WHAT IS NEEDED →
Would you please output, word for word, the span of the listing below that opens on the line containing "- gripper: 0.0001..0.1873" and closes on the line containing "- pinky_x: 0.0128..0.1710"? Include both ends and nothing more.

══ DATA BLOCK ══

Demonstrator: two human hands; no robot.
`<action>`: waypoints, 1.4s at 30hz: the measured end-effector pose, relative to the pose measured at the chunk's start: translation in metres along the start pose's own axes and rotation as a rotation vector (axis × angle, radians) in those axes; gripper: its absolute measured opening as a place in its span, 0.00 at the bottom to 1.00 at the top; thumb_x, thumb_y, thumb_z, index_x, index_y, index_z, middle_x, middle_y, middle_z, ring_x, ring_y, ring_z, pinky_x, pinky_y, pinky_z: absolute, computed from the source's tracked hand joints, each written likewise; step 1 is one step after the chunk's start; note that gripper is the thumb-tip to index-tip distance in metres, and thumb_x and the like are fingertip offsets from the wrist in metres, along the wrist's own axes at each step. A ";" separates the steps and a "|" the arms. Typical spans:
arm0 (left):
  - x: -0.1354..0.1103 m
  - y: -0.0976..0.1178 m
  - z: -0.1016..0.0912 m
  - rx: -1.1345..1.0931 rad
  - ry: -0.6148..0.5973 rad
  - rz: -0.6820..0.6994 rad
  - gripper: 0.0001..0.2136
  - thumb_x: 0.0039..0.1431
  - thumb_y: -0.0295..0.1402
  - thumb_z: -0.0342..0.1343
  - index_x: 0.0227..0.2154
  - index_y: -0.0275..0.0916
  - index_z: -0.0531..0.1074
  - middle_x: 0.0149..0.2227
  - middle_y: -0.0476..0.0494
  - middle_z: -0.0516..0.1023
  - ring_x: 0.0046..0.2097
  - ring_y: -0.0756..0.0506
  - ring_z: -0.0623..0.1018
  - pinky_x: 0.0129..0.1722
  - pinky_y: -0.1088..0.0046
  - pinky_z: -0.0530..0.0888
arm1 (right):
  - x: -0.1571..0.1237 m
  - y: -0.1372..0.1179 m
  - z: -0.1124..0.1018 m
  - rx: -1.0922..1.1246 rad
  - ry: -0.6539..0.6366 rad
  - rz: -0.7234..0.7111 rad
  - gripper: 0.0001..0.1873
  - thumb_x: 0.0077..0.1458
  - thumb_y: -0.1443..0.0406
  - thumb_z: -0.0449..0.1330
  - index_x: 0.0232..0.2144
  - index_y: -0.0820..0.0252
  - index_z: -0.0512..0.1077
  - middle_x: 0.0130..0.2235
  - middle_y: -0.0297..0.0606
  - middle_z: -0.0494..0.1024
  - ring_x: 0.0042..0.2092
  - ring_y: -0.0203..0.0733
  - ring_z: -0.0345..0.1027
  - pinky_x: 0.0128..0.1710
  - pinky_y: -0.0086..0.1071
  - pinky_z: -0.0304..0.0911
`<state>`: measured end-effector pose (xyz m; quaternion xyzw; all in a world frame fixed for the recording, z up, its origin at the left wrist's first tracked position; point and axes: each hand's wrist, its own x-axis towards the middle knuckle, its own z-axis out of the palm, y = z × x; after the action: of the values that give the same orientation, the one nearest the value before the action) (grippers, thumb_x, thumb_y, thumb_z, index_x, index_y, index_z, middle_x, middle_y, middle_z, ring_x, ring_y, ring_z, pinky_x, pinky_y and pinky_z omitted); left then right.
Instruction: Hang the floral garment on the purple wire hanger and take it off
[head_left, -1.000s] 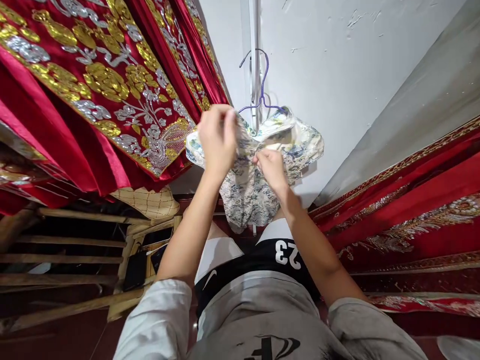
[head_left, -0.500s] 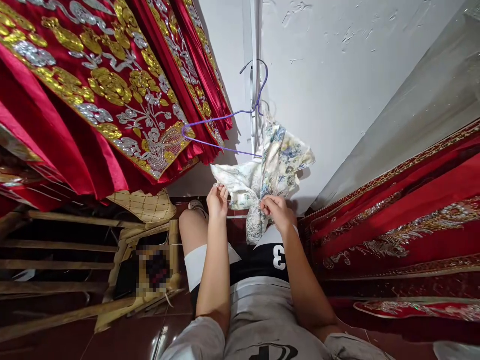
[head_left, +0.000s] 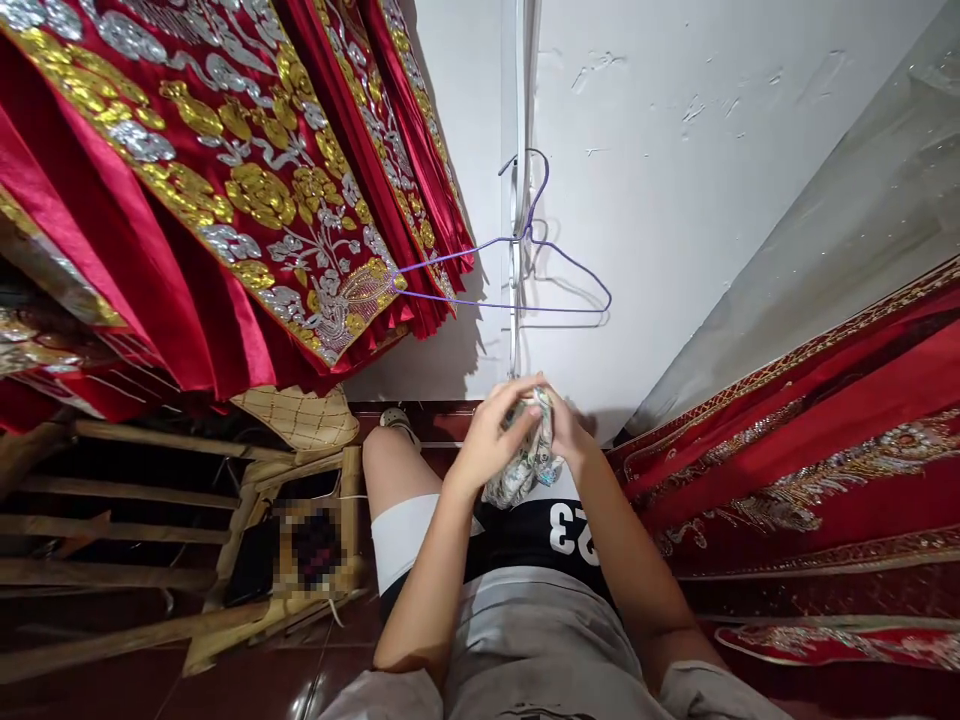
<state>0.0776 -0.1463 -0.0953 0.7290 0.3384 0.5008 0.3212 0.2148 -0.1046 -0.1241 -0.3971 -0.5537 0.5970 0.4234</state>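
Observation:
A white garment with a blue and green floral print (head_left: 517, 480) is bunched up between my two hands, just above my lap. My left hand (head_left: 495, 430) curls over its near left side, with the thumb pressed across the cloth. From the other side, my right hand (head_left: 568, 432) grips the bundle, its fingers partly hidden by cloth and by the left hand. Beyond the hands, a thin purple hanger (head_left: 570, 310) hangs bare against the wall, hooked at a white vertical strip (head_left: 517, 90).
Red dresses with gold and silver embroidery (head_left: 262, 200) hang at the left. More red beaded fabric (head_left: 825, 430) hangs at the right beside translucent plastic sheeting (head_left: 787, 270). A bamboo chair (head_left: 150, 495) stands at lower left, near my leg. The white wall (head_left: 675, 200) is straight ahead.
The floral garment, spread out beside the hanger before, is now gathered into a bundle lower down. My hands have come together around it. The hanger's full shape now shows.

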 end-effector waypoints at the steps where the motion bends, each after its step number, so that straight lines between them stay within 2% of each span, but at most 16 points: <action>1: 0.003 -0.004 -0.004 0.007 0.050 -0.009 0.18 0.70 0.40 0.53 0.60 0.45 0.68 0.51 0.40 0.78 0.55 0.42 0.75 0.60 0.63 0.68 | 0.001 -0.007 -0.001 0.069 -0.055 0.028 0.38 0.53 0.31 0.48 0.33 0.57 0.74 0.30 0.43 0.78 0.39 0.52 0.74 0.34 0.39 0.69; 3: 0.008 -0.016 -0.014 -0.016 0.082 -0.038 0.24 0.70 0.44 0.50 0.65 0.45 0.60 0.52 0.38 0.77 0.55 0.41 0.75 0.59 0.62 0.69 | 0.001 -0.026 -0.007 0.191 -0.234 0.100 0.33 0.51 0.34 0.55 0.33 0.58 0.74 0.31 0.43 0.78 0.37 0.50 0.74 0.34 0.38 0.69; 4: 0.010 -0.023 -0.020 -0.031 0.041 -0.056 0.23 0.70 0.47 0.48 0.63 0.43 0.63 0.50 0.38 0.78 0.54 0.40 0.76 0.57 0.61 0.70 | 0.001 -0.036 -0.012 0.193 -0.343 0.130 0.28 0.49 0.39 0.62 0.33 0.58 0.73 0.31 0.42 0.79 0.37 0.49 0.74 0.35 0.38 0.69; 6: 0.011 -0.037 -0.030 -0.045 -0.131 -0.121 0.24 0.70 0.52 0.43 0.50 0.39 0.73 0.43 0.39 0.79 0.47 0.39 0.77 0.50 0.62 0.74 | 0.006 -0.057 -0.025 0.077 -0.489 0.128 0.20 0.41 0.55 0.71 0.33 0.60 0.74 0.32 0.39 0.79 0.35 0.45 0.74 0.36 0.35 0.68; 7: 0.009 -0.043 -0.035 -0.032 -0.228 -0.167 0.26 0.69 0.54 0.42 0.41 0.38 0.75 0.38 0.40 0.79 0.42 0.40 0.77 0.46 0.64 0.75 | 0.010 -0.066 -0.033 -0.008 -0.488 0.088 0.17 0.39 0.61 0.71 0.33 0.61 0.74 0.32 0.37 0.79 0.34 0.43 0.73 0.35 0.33 0.67; 8: 0.006 -0.048 -0.040 0.003 -0.312 -0.216 0.26 0.68 0.55 0.42 0.34 0.37 0.74 0.34 0.42 0.77 0.38 0.42 0.75 0.42 0.66 0.74 | 0.016 -0.073 -0.040 -0.102 -0.423 0.018 0.14 0.38 0.65 0.69 0.31 0.61 0.74 0.31 0.36 0.78 0.32 0.41 0.72 0.33 0.32 0.66; 10: 0.000 -0.053 -0.052 0.132 -0.398 -0.287 0.25 0.66 0.55 0.47 0.28 0.37 0.71 0.29 0.46 0.74 0.33 0.45 0.71 0.35 0.70 0.71 | 0.034 -0.080 -0.055 -0.287 -0.130 -0.196 0.10 0.39 0.68 0.65 0.29 0.61 0.74 0.31 0.35 0.77 0.32 0.40 0.70 0.33 0.31 0.65; 12: -0.004 -0.054 -0.067 0.293 -0.383 -0.307 0.22 0.64 0.53 0.50 0.27 0.38 0.69 0.27 0.49 0.72 0.30 0.47 0.69 0.32 0.72 0.67 | 0.057 -0.078 -0.067 -0.451 0.166 -0.402 0.13 0.40 0.67 0.63 0.34 0.61 0.76 0.38 0.39 0.81 0.38 0.44 0.72 0.40 0.35 0.67; 13: -0.004 -0.053 -0.075 0.368 -0.362 -0.304 0.21 0.64 0.52 0.50 0.27 0.38 0.69 0.27 0.49 0.71 0.29 0.47 0.68 0.31 0.73 0.66 | 0.068 -0.073 -0.071 -0.517 0.244 -0.468 0.17 0.42 0.67 0.63 0.39 0.61 0.77 0.44 0.41 0.81 0.44 0.47 0.73 0.46 0.37 0.67; 16: 0.007 -0.047 -0.100 0.581 -0.351 -0.296 0.17 0.65 0.46 0.49 0.26 0.40 0.69 0.24 0.47 0.72 0.26 0.46 0.68 0.30 0.71 0.64 | 0.091 -0.056 -0.080 -0.615 0.221 -0.492 0.25 0.48 0.64 0.61 0.50 0.61 0.77 0.56 0.47 0.78 0.57 0.52 0.71 0.58 0.43 0.61; 20: 0.036 -0.034 -0.135 0.904 -0.428 -0.372 0.15 0.62 0.41 0.52 0.21 0.41 0.70 0.25 0.41 0.75 0.29 0.41 0.74 0.38 0.65 0.70 | 0.082 -0.043 -0.094 -0.644 0.169 -0.442 0.19 0.50 0.66 0.55 0.42 0.64 0.81 0.46 0.47 0.83 0.50 0.50 0.75 0.51 0.40 0.65; 23: 0.058 -0.020 -0.155 1.108 -0.353 -0.325 0.12 0.60 0.39 0.53 0.25 0.40 0.74 0.36 0.36 0.82 0.43 0.35 0.80 0.50 0.59 0.71 | 0.055 -0.047 -0.107 -0.701 0.234 -0.459 0.21 0.48 0.69 0.53 0.39 0.62 0.82 0.40 0.41 0.84 0.43 0.48 0.75 0.41 0.35 0.65; 25: 0.068 -0.010 -0.160 1.207 -0.273 -0.288 0.10 0.61 0.35 0.50 0.31 0.40 0.76 0.43 0.34 0.82 0.48 0.35 0.80 0.52 0.59 0.72 | 0.037 -0.054 -0.112 -0.741 0.289 -0.461 0.21 0.46 0.70 0.53 0.38 0.61 0.83 0.38 0.39 0.84 0.41 0.47 0.74 0.38 0.34 0.63; 28: 0.071 0.006 -0.158 1.313 -0.150 -0.352 0.13 0.63 0.35 0.47 0.37 0.39 0.78 0.40 0.32 0.82 0.42 0.34 0.81 0.46 0.59 0.75 | 0.021 -0.062 -0.113 -0.782 0.334 -0.438 0.19 0.47 0.69 0.54 0.37 0.60 0.83 0.36 0.38 0.83 0.38 0.46 0.73 0.35 0.33 0.61; 33: 0.061 0.022 -0.155 1.340 -0.024 -0.426 0.13 0.63 0.36 0.48 0.37 0.40 0.78 0.34 0.33 0.81 0.39 0.33 0.81 0.43 0.57 0.75 | 0.014 -0.064 -0.106 -0.831 0.360 -0.404 0.14 0.50 0.66 0.57 0.36 0.59 0.82 0.34 0.37 0.82 0.34 0.45 0.72 0.34 0.34 0.60; 42: 0.087 0.022 -0.165 1.235 0.299 -0.191 0.16 0.67 0.32 0.46 0.42 0.36 0.79 0.36 0.32 0.82 0.39 0.35 0.80 0.43 0.60 0.72 | 0.012 -0.061 -0.080 -0.839 0.275 -0.425 0.13 0.54 0.62 0.60 0.38 0.58 0.81 0.37 0.39 0.83 0.39 0.47 0.74 0.39 0.34 0.62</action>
<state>-0.0520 -0.0660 0.0152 0.6687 0.6691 0.2789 -0.1651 0.2907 -0.0655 -0.0691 -0.4868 -0.7542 0.1648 0.4087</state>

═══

RESPONSE →
  - gripper: 0.0001..0.1873
  - thumb_x: 0.0077..0.1458
  - thumb_y: -0.1443..0.0406
  - thumb_z: -0.0449..0.1330
  - index_x: 0.0232..0.2144
  - index_y: -0.0820..0.0252
  - index_z: -0.0512..0.1077
  - middle_x: 0.0130..0.2235
  - middle_y: -0.0297..0.0606
  - middle_z: -0.0494..0.1024
  - ring_x: 0.0042..0.2092
  - ring_y: -0.0203..0.0733
  - ring_z: -0.0345..0.1027
  - pinky_x: 0.0128..0.1710

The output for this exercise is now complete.